Self-represented persons are expected to prepare their own case.
Self-represented persons are required to be respectful of the court process and the officials within it. Vexatious litigants will not be permitted to abuse the process.
[27] If Mr. Johnston actually never read any of the evidence or the factum of the plaintiffs, then that problem lies at his feet.
[28] In any event, I do not accept that Mr. Johnston did not read any of the material. In his detailed oral submissions on the merits (after I denied the adjournment), Mr. Johnston took me through the plaintiffs’ factum on a paragraph-by-paragraph basis responding to each of the six specific incidents of alleged contempt. He had no lack of familiarity or lack of facility with the facts and issues as set out in the factum.
[29] The discretion to adjourn requires the balancing of disparate factors. In my view, a just determination on the merits is both possible and appropriate at this time. Mr. Johnston did not lead any evidence. The evidence against him is his own broadcasts as enshrined on the internet.
[30] Mr. Johnston’s request for counsel at this time is open-ended temporally. It depends on a positive outcome in the case before Lemay J. and then the government agreeing to extend that outcome to this case. If Lemay J. denies relief or if the government says that this case is different, then this case will have waited for months for nothing.
[31] Meanwhile, Mr. Johnston is alleged to have continued to defame Mr. Fakih even after this contempt proceeding was brought. He gives no undertaking to discontinue during the period of any adjournment. In fact, he denies speaking of or concerning Mr. Fakih and says that even if he made a few bad statements out of all his hours of broadcasting, they are just a drop in the bucket.
[32] I disagree. Mr. Fakih is entitled to a timely hearing on the allegations that Mr. Johnston has violated the court’s order. If Mr. Johnston is continuing to violate the injunction granted by Ferguson J. and defaming Mr. Fakih as alleged, the interests of justice require that the matter be heard and resolved.
[33] Mr. Johnston relies on the period of time that he was incarcerated in Alberta as well. But, if he had not read the material and did not want to present evidence, then there was nothing for him to do during that period beside retaining Mr. McCuaig. And he was able to do that sufficiently to have Mr. McCuaig act for him in Alberta, in criminal charges in Brampton, and for several case conferences with Lemay J. or other judges in the Central West Region on the other contempt matter.

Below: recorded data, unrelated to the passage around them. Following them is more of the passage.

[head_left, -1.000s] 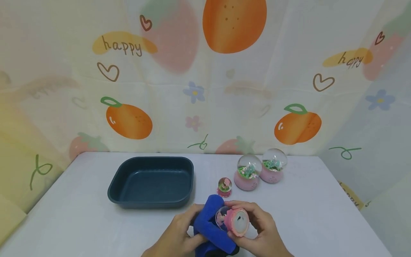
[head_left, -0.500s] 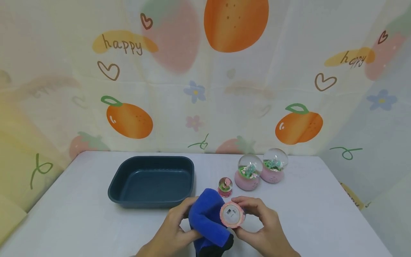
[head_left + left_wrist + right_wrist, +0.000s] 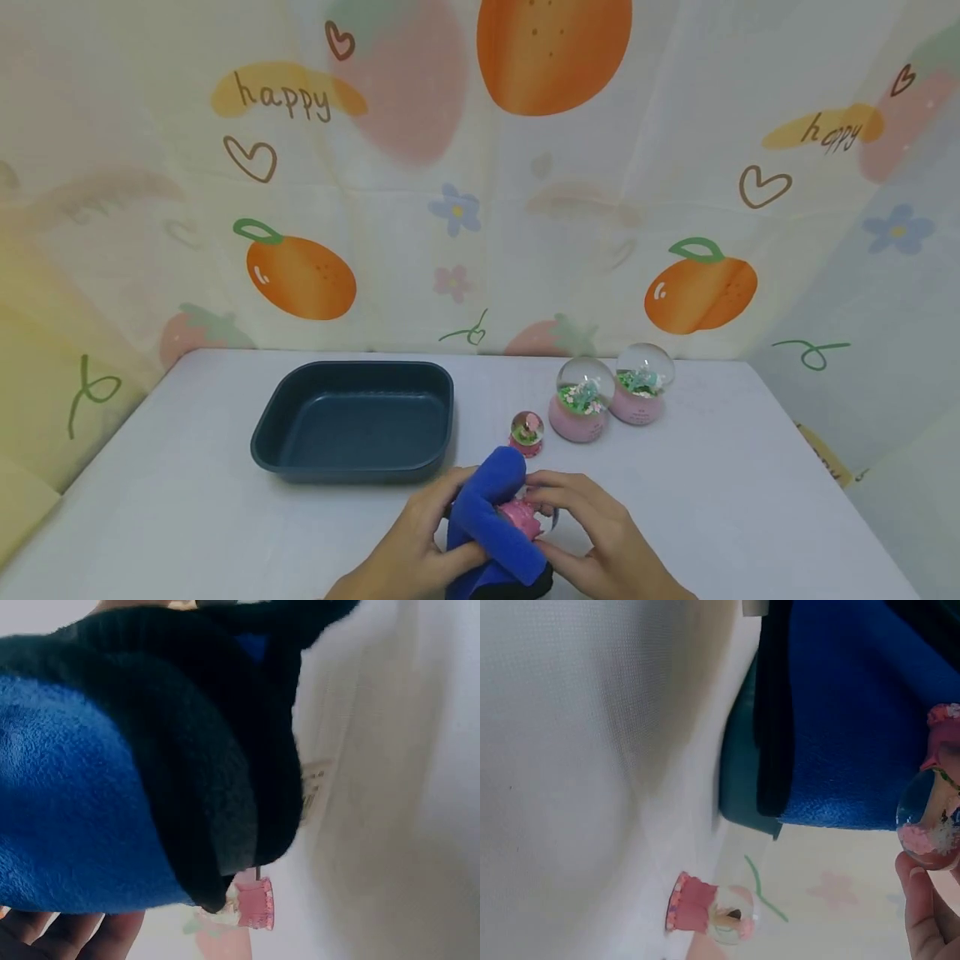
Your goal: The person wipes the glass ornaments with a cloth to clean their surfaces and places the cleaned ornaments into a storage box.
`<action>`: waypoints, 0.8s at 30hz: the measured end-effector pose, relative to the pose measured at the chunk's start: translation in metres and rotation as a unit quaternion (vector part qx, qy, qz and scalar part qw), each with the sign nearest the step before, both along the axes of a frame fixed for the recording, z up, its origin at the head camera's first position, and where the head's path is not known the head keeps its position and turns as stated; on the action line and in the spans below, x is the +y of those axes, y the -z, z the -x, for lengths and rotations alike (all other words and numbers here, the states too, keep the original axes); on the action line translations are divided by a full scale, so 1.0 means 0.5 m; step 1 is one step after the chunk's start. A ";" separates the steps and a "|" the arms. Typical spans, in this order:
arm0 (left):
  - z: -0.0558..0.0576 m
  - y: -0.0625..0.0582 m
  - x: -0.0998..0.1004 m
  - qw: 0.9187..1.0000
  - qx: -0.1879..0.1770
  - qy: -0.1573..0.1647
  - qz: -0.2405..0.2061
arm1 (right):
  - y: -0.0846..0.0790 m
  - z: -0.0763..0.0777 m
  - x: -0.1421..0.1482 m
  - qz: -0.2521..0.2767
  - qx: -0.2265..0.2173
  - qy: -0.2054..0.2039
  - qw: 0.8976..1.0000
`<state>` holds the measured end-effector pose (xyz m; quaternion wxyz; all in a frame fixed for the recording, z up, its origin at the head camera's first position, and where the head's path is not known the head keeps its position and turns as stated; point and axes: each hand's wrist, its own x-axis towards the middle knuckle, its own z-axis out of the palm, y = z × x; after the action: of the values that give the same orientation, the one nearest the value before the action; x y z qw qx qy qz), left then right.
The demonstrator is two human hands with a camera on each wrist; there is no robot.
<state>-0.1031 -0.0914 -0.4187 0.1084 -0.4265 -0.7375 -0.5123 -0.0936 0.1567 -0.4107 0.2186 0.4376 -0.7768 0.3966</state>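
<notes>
My left hand (image 3: 423,537) grips a folded blue cloth (image 3: 491,521) with black edging, low in the middle of the head view. Against the cloth's fold, my right hand (image 3: 607,533) holds a small snow globe (image 3: 521,517) by its glass dome. The globe lies tipped on its side, its pink base toward the cloth and partly hidden by it. In the right wrist view, fingertips (image 3: 915,877) touch the clear dome, which has pink bits inside. The cloth (image 3: 67,795) fills much of the left wrist view and hides most of the left hand there.
Just beyond the hands stands another small snow globe (image 3: 527,433) with a pink base. Two larger snow globes, one nearer (image 3: 579,421) and one farther back (image 3: 641,404), stand to its right. A dark teal tray (image 3: 352,475) sits at the left on the white table (image 3: 187,517).
The held snow globe has turned: its underside faced the head camera, and now its base points left into the cloth with the dome to the right. The left hand keeps its grip on the cloth.
</notes>
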 end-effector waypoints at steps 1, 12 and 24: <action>-0.002 -0.001 0.000 1.000 -0.007 -0.005 0.003 | 0.000 -0.001 0.001 -0.003 -0.004 0.000 1.000; -0.001 -0.008 -0.010 0.999 -0.032 -0.018 -0.014 | -0.013 -0.003 0.005 0.011 -0.047 -0.023 0.999; 0.002 -0.015 -0.012 0.999 -0.019 0.028 0.003 | -0.012 0.002 0.008 0.049 -0.062 -0.065 0.995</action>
<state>-0.1039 -0.0975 -0.4111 0.0782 -0.4378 -0.7287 -0.5208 -0.0944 0.1606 -0.4047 0.1646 0.4503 -0.7386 0.4739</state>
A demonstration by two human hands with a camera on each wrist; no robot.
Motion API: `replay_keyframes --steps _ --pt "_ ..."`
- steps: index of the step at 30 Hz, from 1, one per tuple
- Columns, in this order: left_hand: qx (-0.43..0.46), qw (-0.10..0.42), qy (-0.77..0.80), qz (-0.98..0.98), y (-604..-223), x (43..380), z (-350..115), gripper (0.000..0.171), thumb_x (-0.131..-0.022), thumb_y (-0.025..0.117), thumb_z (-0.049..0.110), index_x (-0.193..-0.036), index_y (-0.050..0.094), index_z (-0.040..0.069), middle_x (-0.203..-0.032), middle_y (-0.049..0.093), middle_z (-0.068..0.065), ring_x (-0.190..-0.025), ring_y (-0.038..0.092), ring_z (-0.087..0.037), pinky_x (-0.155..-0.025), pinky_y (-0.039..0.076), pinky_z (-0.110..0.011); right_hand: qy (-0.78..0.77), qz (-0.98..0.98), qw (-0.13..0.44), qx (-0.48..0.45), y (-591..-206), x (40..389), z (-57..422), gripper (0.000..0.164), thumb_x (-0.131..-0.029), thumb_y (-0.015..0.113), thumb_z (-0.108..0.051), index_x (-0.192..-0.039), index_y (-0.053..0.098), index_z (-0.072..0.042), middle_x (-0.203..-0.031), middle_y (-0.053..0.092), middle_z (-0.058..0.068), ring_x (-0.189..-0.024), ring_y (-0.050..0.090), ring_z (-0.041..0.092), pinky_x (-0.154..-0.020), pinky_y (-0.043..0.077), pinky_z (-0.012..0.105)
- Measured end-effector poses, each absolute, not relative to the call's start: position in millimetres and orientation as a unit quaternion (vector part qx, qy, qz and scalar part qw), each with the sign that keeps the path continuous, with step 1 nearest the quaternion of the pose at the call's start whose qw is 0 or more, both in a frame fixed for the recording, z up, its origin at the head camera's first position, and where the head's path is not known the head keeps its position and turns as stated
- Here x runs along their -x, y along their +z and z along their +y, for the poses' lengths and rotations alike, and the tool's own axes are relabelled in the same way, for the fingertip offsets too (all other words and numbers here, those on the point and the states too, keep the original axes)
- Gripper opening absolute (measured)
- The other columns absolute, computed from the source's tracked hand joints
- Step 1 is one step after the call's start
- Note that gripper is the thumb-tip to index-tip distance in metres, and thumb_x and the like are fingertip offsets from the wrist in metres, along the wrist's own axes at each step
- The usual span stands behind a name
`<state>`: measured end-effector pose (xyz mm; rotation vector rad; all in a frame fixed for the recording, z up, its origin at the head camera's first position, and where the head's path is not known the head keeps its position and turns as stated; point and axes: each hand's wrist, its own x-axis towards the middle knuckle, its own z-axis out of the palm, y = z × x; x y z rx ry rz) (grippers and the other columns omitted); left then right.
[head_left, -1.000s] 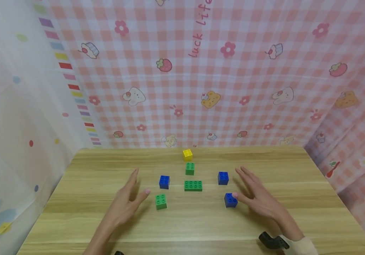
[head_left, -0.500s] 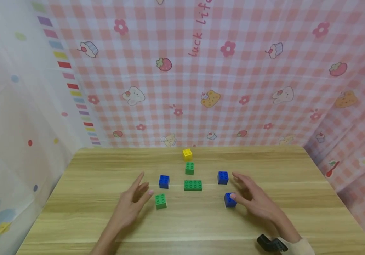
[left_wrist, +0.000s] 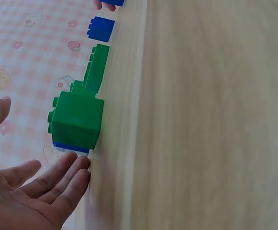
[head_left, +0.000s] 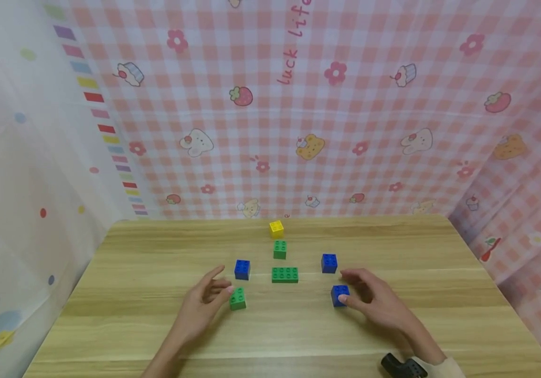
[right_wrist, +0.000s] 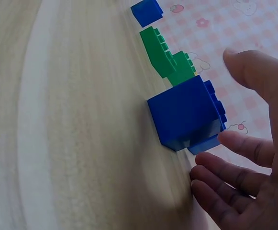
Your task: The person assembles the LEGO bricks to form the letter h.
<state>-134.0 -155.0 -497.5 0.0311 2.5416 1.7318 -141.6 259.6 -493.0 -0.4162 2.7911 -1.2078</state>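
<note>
Just left of a light green square brick (head_left: 239, 300), my left hand (head_left: 198, 310) has thumb and fingers apart. In the left wrist view its relaxed fingers lie beside that brick's near side, with the thumb clear above. My right hand (head_left: 383, 302) hovers at the front right blue brick (head_left: 338, 292), its thumb overlapping the brick in the head view. The right wrist view shows a gap between thumb and that blue brick (right_wrist: 184, 112), the fingers loosely bent at its side. Neither hand holds anything.
Between the hands lie a long green brick (head_left: 285, 275), a smaller green brick (head_left: 280, 250), a left blue brick (head_left: 242, 270) and a back right blue brick (head_left: 329, 263). A yellow brick (head_left: 276, 229) sits near the back edge of the wooden table (head_left: 124, 294), before a checked curtain (head_left: 270, 121).
My left hand has moved right, closer to the light green brick, and its fingers bend more. The right hand has shifted slightly left around the front blue brick. No brick has moved.
</note>
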Motion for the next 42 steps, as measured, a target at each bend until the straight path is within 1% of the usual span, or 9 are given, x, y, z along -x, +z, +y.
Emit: replay_keyframes --steps 6,8,12,16,19,23,29,37,42 --pt "0.001 0.057 0.56 0.826 -501.1 133.6 -148.5 0.07 -0.086 0.084 0.037 -0.147 0.053 0.023 -0.128 0.069 -0.002 -0.116 0.067 -0.019 -0.104 0.057 -0.037 -0.393 0.907 0.026 0.149 -494.6 142.1 257.2 0.061 -0.086 0.082 -0.043 -0.137 0.06 -0.016 -0.13 0.068 -0.004 -0.121 0.064 0.02 -0.11 0.051 0.047" --pt "0.003 0.062 0.553 0.831 -501.5 132.5 -147.3 0.068 -0.082 0.087 0.037 -0.143 0.058 0.024 -0.128 0.069 0.001 -0.117 0.065 -0.018 -0.107 0.055 -0.039 -0.388 0.908 0.022 0.156 -496.0 142.4 256.8 0.057 -0.086 0.083 -0.039 -0.135 0.061 -0.018 -0.129 0.068 -0.007 -0.119 0.064 0.017 -0.109 0.052 0.045" --pt "-0.003 0.064 0.545 0.836 -502.3 130.2 -146.3 0.06 -0.079 0.089 0.032 -0.133 0.065 0.022 -0.128 0.069 0.004 -0.117 0.064 -0.017 -0.109 0.053 -0.042 -0.387 0.906 0.018 0.17 -498.9 143.1 257.1 0.048 -0.088 0.082 -0.033 -0.13 0.065 -0.021 -0.125 0.067 -0.012 -0.114 0.063 0.009 -0.106 0.054 0.038" --pt "-0.001 0.068 0.551 0.832 -502.9 129.3 -146.3 0.05 -0.08 0.089 0.023 -0.126 0.069 0.024 -0.125 0.069 0.004 -0.113 0.064 -0.017 -0.102 0.055 -0.038 -0.403 0.898 0.023 0.175 -500.3 144.6 256.8 0.038 -0.091 0.08 -0.027 -0.127 0.067 -0.023 -0.117 0.067 -0.014 -0.107 0.064 0.007 -0.1 0.056 0.032" --pt "0.003 0.071 0.555 0.829 -502.3 129.3 -146.6 0.044 -0.08 0.088 0.019 -0.121 0.071 0.026 -0.117 0.07 0.003 -0.107 0.065 -0.016 -0.094 0.055 -0.029 -0.407 0.897 0.031 0.168 -500.1 146.0 256.4 0.035 -0.092 0.078 -0.028 -0.125 0.068 -0.025 -0.113 0.067 -0.015 -0.106 0.064 0.007 -0.099 0.056 0.03" --pt "-0.001 0.071 0.556 0.828 -501.8 129.6 -146.8 0.04 -0.081 0.087 0.018 -0.118 0.072 0.025 -0.109 0.072 0.001 -0.1 0.065 -0.015 -0.087 0.054 -0.024 -0.409 0.898 0.041 0.157 -500.0 147.0 255.8 0.035 -0.091 0.079 -0.03 -0.124 0.068 -0.028 -0.114 0.068 -0.015 -0.107 0.064 0.007 -0.1 0.055 0.029" --pt "0.001 0.076 0.557 0.827 -501.7 129.9 -144.3 0.039 -0.081 0.087 0.018 -0.116 0.073 0.024 -0.106 0.072 0.001 -0.098 0.065 -0.015 -0.084 0.053 -0.023 -0.418 0.895 0.053 0.145 -498.9 147.2 255.2 0.034 -0.09 0.08 -0.032 -0.122 0.068 -0.031 -0.113 0.069 -0.014 -0.105 0.065 0.009 -0.098 0.055 0.027" --pt "-0.013 0.075 0.557 0.827 -503.6 132.5 -140.9 0.04 -0.08 0.088 0.015 -0.116 0.073 0.021 -0.104 0.072 -0.001 -0.095 0.065 -0.016 -0.082 0.054 -0.022 -0.423 0.891 0.045 0.157 -498.1 145.6 252.5 0.033 -0.09 0.08 -0.032 -0.122 0.069 -0.027 -0.117 0.071 -0.008 -0.107 0.066 0.012 -0.098 0.056 0.031" --pt "-0.007 0.079 0.552 0.83 -504.5 133.0 -139.6 0.041 -0.078 0.088 0.013 -0.116 0.073 0.021 -0.103 0.071 -0.002 -0.093 0.063 -0.017 -0.078 0.055 -0.022 -0.428 0.89 0.051 0.15 -499.5 144.8 247.5 0.035 -0.089 0.081 -0.03 -0.122 0.069 -0.027 -0.12 0.071 -0.008 -0.11 0.066 0.012 -0.1 0.056 0.029"
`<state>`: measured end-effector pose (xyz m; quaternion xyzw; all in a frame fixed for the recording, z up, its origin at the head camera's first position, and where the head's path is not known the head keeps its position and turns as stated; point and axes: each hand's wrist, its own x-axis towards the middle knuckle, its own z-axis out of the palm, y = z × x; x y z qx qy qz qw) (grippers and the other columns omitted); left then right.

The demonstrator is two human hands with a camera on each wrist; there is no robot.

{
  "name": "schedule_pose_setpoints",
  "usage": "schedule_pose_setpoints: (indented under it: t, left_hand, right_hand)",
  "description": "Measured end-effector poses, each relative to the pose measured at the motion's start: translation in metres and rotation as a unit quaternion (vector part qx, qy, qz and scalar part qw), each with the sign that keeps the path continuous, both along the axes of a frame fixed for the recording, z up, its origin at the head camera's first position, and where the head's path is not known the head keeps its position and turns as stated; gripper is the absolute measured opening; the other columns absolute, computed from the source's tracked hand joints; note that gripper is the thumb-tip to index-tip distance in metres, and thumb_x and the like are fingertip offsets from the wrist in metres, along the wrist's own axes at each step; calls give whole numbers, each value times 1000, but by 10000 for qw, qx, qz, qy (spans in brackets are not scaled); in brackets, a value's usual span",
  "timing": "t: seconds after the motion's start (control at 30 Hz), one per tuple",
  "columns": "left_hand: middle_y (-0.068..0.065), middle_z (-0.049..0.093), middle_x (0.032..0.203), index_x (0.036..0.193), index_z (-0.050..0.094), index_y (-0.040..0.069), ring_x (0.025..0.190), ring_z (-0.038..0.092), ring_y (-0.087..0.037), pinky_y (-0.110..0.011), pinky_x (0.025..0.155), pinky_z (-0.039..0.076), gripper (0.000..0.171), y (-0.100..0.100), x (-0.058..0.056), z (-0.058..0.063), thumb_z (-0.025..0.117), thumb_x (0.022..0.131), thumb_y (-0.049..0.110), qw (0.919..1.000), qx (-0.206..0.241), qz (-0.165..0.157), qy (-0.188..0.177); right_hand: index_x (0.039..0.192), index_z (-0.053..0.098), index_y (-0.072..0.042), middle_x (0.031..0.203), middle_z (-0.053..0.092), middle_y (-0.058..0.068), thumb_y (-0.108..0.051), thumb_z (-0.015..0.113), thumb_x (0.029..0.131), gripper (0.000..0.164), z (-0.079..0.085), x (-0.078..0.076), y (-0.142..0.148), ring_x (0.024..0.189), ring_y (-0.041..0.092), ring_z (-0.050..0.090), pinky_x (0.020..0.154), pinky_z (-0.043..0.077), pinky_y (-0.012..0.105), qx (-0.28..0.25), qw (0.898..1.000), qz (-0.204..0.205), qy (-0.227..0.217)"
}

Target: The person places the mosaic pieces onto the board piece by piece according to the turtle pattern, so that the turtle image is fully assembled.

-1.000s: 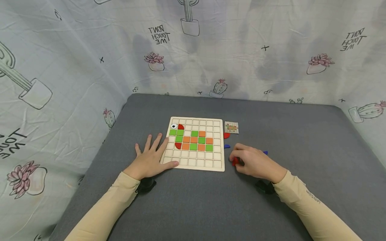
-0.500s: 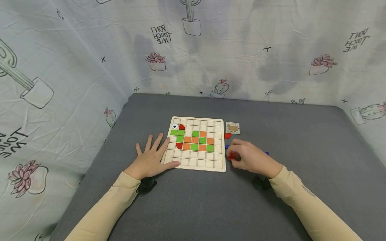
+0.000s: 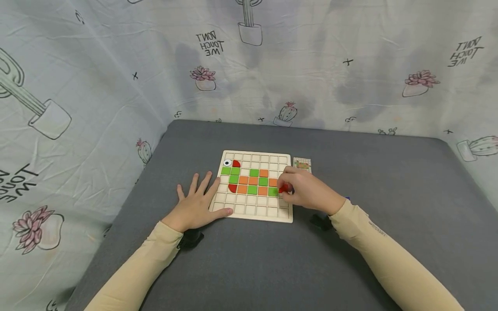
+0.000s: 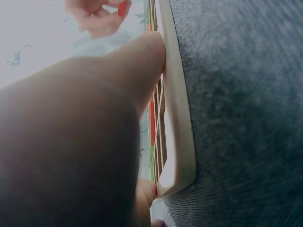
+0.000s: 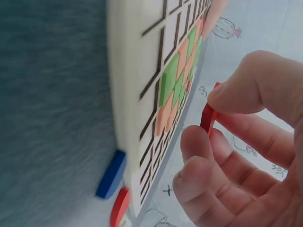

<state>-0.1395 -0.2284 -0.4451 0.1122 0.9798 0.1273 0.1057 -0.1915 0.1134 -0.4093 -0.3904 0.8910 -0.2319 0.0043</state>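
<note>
A wooden grid board (image 3: 253,210) lies on the grey table, with green, orange and red tiles and a round eye piece (image 3: 227,163) set in its squares. My left hand (image 3: 193,206) is spread out at the board's left side, its thumb resting on the near edge. Over the right part of the board, my right hand (image 3: 309,188) pinches a small red tile (image 5: 208,116) between thumb and fingers. The right wrist view shows this tile held on edge, apart from the board. Green tiles (image 5: 168,80) sit in the grid close by.
Beside the board's right edge lie a blue piece (image 5: 111,175) and another red piece (image 5: 120,207). A small pattern card (image 3: 302,163) is at the back right, partly covered by my right hand. Another blue piece (image 3: 348,198) shows behind the right wrist. A patterned cloth (image 3: 241,86) hangs behind the table.
My right hand has moved left and away from me with the red tile, from the table beside the board to over its right columns. The left hand stays in place.
</note>
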Motion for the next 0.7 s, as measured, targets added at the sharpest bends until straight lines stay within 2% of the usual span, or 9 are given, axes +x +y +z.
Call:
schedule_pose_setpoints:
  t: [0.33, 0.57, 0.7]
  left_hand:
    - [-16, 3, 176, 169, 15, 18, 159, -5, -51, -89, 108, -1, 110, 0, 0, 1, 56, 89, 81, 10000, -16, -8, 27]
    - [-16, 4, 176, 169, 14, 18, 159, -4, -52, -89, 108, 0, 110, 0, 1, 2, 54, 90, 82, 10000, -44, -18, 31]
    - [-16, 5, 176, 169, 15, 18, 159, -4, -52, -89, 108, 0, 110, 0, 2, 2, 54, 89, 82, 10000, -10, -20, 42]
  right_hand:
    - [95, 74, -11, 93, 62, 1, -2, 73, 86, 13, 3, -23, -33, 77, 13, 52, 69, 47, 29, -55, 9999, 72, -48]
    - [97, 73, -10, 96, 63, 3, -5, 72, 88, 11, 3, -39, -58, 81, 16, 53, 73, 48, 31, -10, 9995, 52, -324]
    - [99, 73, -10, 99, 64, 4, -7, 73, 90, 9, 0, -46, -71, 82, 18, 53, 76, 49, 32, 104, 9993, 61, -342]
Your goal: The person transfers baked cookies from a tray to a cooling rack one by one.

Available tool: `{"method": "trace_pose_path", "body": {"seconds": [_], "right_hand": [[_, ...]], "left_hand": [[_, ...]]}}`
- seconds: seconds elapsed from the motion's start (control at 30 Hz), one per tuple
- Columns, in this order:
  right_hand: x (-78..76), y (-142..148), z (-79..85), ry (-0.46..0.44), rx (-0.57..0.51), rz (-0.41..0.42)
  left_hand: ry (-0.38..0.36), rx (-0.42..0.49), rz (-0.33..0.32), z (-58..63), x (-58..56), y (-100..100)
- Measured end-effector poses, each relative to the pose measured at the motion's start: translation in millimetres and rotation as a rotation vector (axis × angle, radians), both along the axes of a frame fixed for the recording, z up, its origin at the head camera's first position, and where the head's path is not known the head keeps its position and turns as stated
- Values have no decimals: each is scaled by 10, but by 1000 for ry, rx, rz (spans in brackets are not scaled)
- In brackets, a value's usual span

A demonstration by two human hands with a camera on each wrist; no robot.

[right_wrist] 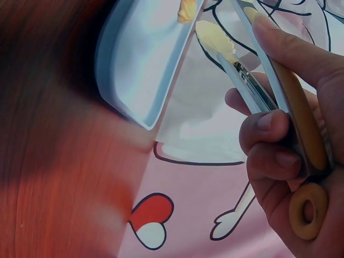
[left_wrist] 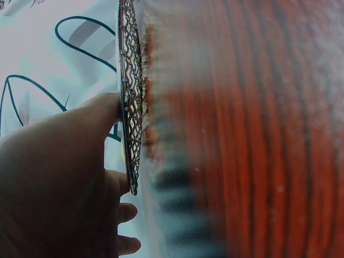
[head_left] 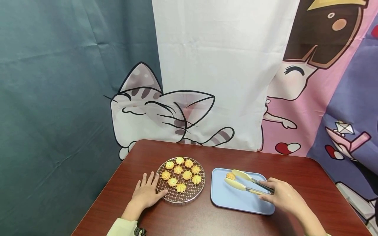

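Observation:
My right hand (head_left: pixel 284 194) grips a pair of tongs (head_left: pixel 251 189) with cream-coloured tips, its fingers curled round the handles in the right wrist view. The tips are spread apart above a blue tray (head_left: pixel 242 201), close to a swirled cookie (head_left: pixel 230 176) at its far left. Whether they touch the cookie I cannot tell. On the left, my left hand (head_left: pixel 146 192) rests with fingers spread at the edge of a round wire rack (head_left: pixel 189 198). Several piped cookies (head_left: pixel 187 175) lie on that rack. The left wrist view shows the hand (left_wrist: pixel 70 161) against the rim.
Rack and tray stand side by side on a dark red wooden table (head_left: pixel 203 218), with a strip of bare wood between them. Behind the table's far edge hangs a cartoon-printed curtain (head_left: pixel 224 75).

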State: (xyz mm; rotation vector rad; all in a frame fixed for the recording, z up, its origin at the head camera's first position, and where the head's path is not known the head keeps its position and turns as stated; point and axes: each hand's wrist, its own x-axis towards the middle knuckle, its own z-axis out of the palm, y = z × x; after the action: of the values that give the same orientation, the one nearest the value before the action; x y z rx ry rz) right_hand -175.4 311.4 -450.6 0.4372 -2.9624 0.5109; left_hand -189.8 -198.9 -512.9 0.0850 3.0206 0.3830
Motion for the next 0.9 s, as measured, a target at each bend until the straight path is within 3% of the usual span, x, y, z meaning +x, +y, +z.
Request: {"method": "trace_pose_path", "body": {"seconds": [0.9], "right_hand": [[-85,4,-147,6,24,-13]], "left_hand": [[-1,-9,2,-33,-10,-10]]}}
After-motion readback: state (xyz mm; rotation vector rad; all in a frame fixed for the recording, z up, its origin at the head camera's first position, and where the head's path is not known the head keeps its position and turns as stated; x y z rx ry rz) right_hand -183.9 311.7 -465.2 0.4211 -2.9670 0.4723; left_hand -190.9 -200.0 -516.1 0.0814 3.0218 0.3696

[34] I do not need to find that Mr. Johnston’s “lawyer, lawyer, lawyer” statement was in bad faith or was designed to abuse the process of the court. In my view, the issues raised by the plaintiffs are important and require resolution. Mr. Johnston was provided with three months to obtain counsel (despite his indication that he does not use counsel in civil matters) and to accommodate his time in jail. I have ensured that he had information about how to participate in this motion in case he remained self-represented.
[35] Mr. Fakih risks prejudice if the matter is adjourned and Mr. Johnston makes further statements that turn out to be violations of the order made by Ferguson J. Moreover, that outcome would be contrary to the interests of the administration of justice as well.
[36] At the hearing on July 28, 2021, I gave brief oral reasons denying the adjournment. I said that Mr. Johnston has already had more than a fair opportunity to consult and retain counsel. Legal Aid has already denied Mr. Johnston funding. I noted that Mr. McCuaig was not prepared to act without Mr. Johnston bringing a separate proceeding before Lemay J. which did not have any certainty of outcome or timing.
[37] For those reasons, as expanded upon above, it was my view that it was not in the interests of justice to adjourn the proceeding.
Contempt
[38] The plaintiffs bear the burden to prove the contempt beyond a reasonable doubt. They must show that the order on which they rely was clear and unequivocal. They need to show that Mr. Johnston had knowledge of the order. And they need to show that Mr. Johnston violated the order intentionally. See: Carey v Laiken, 2015 SCC 17, at paras. 32 to 35.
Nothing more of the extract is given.